WHAT IS NEEDED
Where an entry contains an image, skip the image and print the rest exactly.

Collected data entries
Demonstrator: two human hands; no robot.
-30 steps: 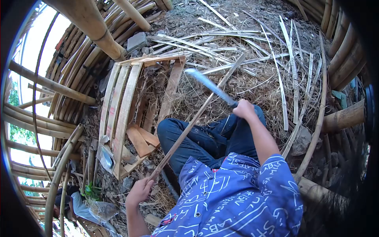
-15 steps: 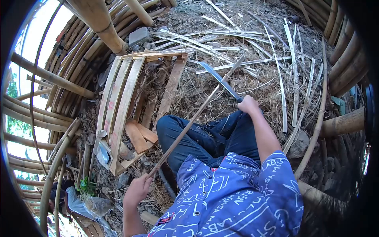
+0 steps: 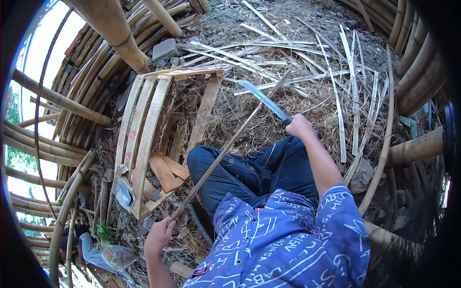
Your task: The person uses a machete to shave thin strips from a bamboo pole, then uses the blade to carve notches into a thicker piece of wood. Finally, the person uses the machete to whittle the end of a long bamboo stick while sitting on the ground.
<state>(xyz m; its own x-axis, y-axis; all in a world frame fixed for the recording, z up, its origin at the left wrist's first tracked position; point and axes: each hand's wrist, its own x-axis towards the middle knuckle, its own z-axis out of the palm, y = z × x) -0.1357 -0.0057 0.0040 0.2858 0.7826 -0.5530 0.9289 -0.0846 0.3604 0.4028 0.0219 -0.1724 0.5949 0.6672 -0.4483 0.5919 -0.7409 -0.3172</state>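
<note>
My left hand [image 3: 160,235], at the lower left, is closed round the near end of a long thin wooden strip [image 3: 211,169]. The strip slants up to the right, across my left knee, its far end over the shavings. My right hand [image 3: 299,126], right of centre, is wrapped round the dark handle of a long knife [image 3: 263,98]. Its blade points up and left and crosses the strip near the far end; whether they touch, I cannot tell. Fibrous shavings [image 3: 230,115] cover the ground in front of my crossed legs.
A slatted wooden crate [image 3: 143,129] stands left of my legs, with short boards [image 3: 165,173] by it. Pale split strips [image 3: 353,81] lie ahead and right. Bamboo poles [image 3: 62,97] line both sides. Another person [image 3: 91,249] is at the lower left.
My left hand has moved slightly down and left with the strip. My right hand and the knife have shifted slightly up and left. The whole view has also shifted a little.
</note>
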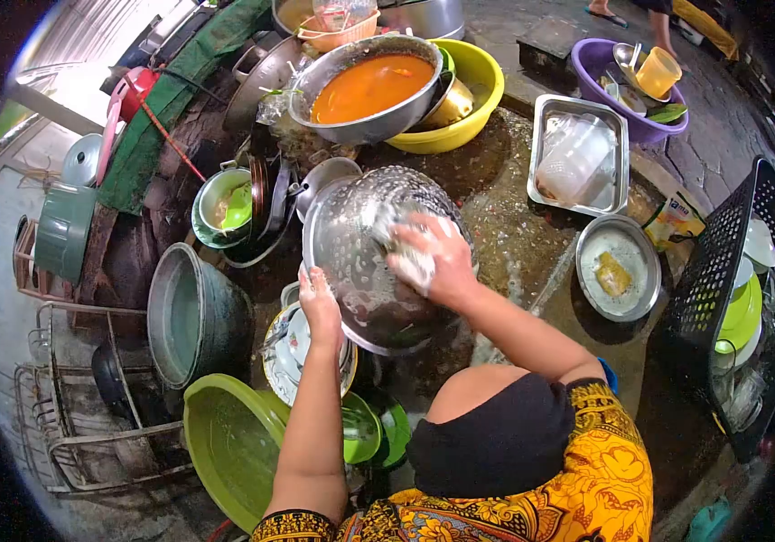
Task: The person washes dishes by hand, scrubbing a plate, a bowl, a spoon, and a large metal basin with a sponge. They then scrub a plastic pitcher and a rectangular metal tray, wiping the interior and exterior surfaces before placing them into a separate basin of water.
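A large metal colander (365, 289), streaked with suds and dotted with small holes, is tilted up in front of me. My left hand (320, 307) grips its near left rim, fingertips foamy. My right hand (437, 262) presses a silvery scouring pad (382, 224) against the curved surface, with white foam around the fingers and some blur from motion. Below the colander, partly hidden by my left arm, lie patterned plates (281, 357). A metal bowl (638, 287) of soapy water with a yellowish lump in it stands to the right.
Behind the colander, a basin of orange liquid (371, 90) rests against a yellow tub (478, 113). A steel tray (620, 163) and purple basin (586, 68) stand at back right. A black crate (699, 262) holds dishes. Left are a grey bucket (225, 316), green tub (211, 452) and metal rack (53, 388).
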The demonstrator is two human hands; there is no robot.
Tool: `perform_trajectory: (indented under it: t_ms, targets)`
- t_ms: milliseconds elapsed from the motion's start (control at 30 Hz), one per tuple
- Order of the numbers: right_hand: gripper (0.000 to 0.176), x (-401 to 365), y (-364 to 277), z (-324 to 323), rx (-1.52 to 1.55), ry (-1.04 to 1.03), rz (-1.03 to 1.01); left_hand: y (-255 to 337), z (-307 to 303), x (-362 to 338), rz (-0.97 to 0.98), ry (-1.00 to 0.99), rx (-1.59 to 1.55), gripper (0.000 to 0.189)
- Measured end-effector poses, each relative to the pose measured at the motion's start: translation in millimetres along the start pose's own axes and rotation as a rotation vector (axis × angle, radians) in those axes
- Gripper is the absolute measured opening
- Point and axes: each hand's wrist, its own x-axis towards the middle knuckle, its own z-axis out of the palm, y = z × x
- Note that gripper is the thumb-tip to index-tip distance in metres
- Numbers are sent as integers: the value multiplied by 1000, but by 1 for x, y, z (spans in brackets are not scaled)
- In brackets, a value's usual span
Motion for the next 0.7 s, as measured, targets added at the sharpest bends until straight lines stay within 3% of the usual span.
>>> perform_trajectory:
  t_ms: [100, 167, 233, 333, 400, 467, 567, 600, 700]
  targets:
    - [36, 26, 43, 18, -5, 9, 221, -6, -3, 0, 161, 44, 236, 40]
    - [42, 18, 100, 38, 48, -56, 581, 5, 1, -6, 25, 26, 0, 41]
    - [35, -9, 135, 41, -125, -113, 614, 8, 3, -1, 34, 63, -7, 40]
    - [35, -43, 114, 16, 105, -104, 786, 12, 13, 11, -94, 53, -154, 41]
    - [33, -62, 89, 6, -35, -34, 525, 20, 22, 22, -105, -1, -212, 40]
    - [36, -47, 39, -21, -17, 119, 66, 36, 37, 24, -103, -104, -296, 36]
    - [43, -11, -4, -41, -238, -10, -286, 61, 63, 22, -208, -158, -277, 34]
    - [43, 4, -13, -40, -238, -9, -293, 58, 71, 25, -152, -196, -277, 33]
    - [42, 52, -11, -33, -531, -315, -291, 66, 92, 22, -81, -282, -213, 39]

SOLUTION
Demonstrator: two human hands; no robot.
-30 steps: 
-15 steps: 
+0 steps: 
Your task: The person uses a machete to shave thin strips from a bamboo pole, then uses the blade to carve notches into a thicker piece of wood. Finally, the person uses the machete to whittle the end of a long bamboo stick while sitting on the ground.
<state>(xyz m; its own x-axis, y-axis; all in a world frame fixed for the recording, z up, its origin at the left wrist's first tracked position; point and axes: each hand's wrist, its own x-axis towards the middle knuckle, its own z-axis out of the palm, y = z × x) -0.1357 -0.0057 0.0040 0.2858 0.7826 -0.5530 0.9289 -0.0846 0.3604 0.4028 0.0219 -0.1724 0.5949 0.6672 -0.4483 0.5919 -0.7409 -0.3172</state>
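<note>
My left hand [image 3: 160,235], at the lower left, is closed round the near end of a long thin wooden strip [image 3: 211,169]. The strip slants up to the right, across my left knee, its far end over the shavings. My right hand [image 3: 299,126], right of centre, is wrapped round the dark handle of a long knife [image 3: 263,98]. Its blade points up and left and crosses the strip near the far end; whether they touch, I cannot tell. Fibrous shavings [image 3: 230,115] cover the ground in front of my crossed legs.
A slatted wooden crate [image 3: 143,129] stands left of my legs, with short boards [image 3: 165,173] by it. Pale split strips [image 3: 353,81] lie ahead and right. Bamboo poles [image 3: 62,97] line both sides. Another person [image 3: 91,249] is at the lower left.
My left hand has moved slightly down and left with the strip. My right hand and the knife have shifted slightly up and left. The whole view has also shifted a little.
</note>
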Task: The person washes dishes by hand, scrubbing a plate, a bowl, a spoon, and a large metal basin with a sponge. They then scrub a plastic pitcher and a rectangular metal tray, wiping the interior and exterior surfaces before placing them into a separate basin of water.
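A large metal colander (365, 289), streaked with suds and dotted with small holes, is tilted up in front of me. My left hand (320, 307) grips its near left rim, fingertips foamy. My right hand (437, 262) presses a silvery scouring pad (382, 224) against the curved surface, with white foam around the fingers and some blur from motion. Below the colander, partly hidden by my left arm, lie patterned plates (281, 357). A metal bowl (638, 287) of soapy water with a yellowish lump in it stands to the right.
Behind the colander, a basin of orange liquid (371, 90) rests against a yellow tub (478, 113). A steel tray (620, 163) and purple basin (586, 68) stand at back right. A black crate (699, 262) holds dishes. Left are a grey bucket (225, 316), green tub (211, 452) and metal rack (53, 388).
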The demonstrator is two human hands; there is no robot.
Tool: `perform_trajectory: (indented under it: t_ms, targets)`
- t_ms: milliseconds elapsed from the motion's start (control at 30 Hz), one per tuple
- Order of the numbers: right_hand: gripper (0.000 to 0.176), x (-401 to 365), y (-364 to 277), z (-324 to 323), rx (-1.52 to 1.55), ry (-1.04 to 1.03), rz (-1.03 to 1.01); left_hand: y (-255 to 337), z (-307 to 303), x (-362 to 338), rz (-0.97 to 0.98), ry (-1.00 to 0.99), rx (-1.59 to 1.55), gripper (0.000 to 0.189)
- Measured end-effector poses, each relative to the pose measured at the motion's start: translation in millimetres along the start pose's own axes and rotation as a rotation vector (axis × angle, radians) in those axes
- Gripper is the absolute measured opening
- Point and axes: each hand's wrist, its own x-axis towards the middle knuckle, its own z-axis out of the palm, y = z × x
- Note that gripper is the thumb-tip to index-tip distance in metres
- Numbers are sent as integers: the value multiplied by 1000, but by 1 for x, y, z (spans in brackets are not scaled)
- In brackets, a value's usual span
Motion for the next 0.7 s, as measured, targets added at the sharpest bends until straight lines stay within 3% of the usual span.
>>> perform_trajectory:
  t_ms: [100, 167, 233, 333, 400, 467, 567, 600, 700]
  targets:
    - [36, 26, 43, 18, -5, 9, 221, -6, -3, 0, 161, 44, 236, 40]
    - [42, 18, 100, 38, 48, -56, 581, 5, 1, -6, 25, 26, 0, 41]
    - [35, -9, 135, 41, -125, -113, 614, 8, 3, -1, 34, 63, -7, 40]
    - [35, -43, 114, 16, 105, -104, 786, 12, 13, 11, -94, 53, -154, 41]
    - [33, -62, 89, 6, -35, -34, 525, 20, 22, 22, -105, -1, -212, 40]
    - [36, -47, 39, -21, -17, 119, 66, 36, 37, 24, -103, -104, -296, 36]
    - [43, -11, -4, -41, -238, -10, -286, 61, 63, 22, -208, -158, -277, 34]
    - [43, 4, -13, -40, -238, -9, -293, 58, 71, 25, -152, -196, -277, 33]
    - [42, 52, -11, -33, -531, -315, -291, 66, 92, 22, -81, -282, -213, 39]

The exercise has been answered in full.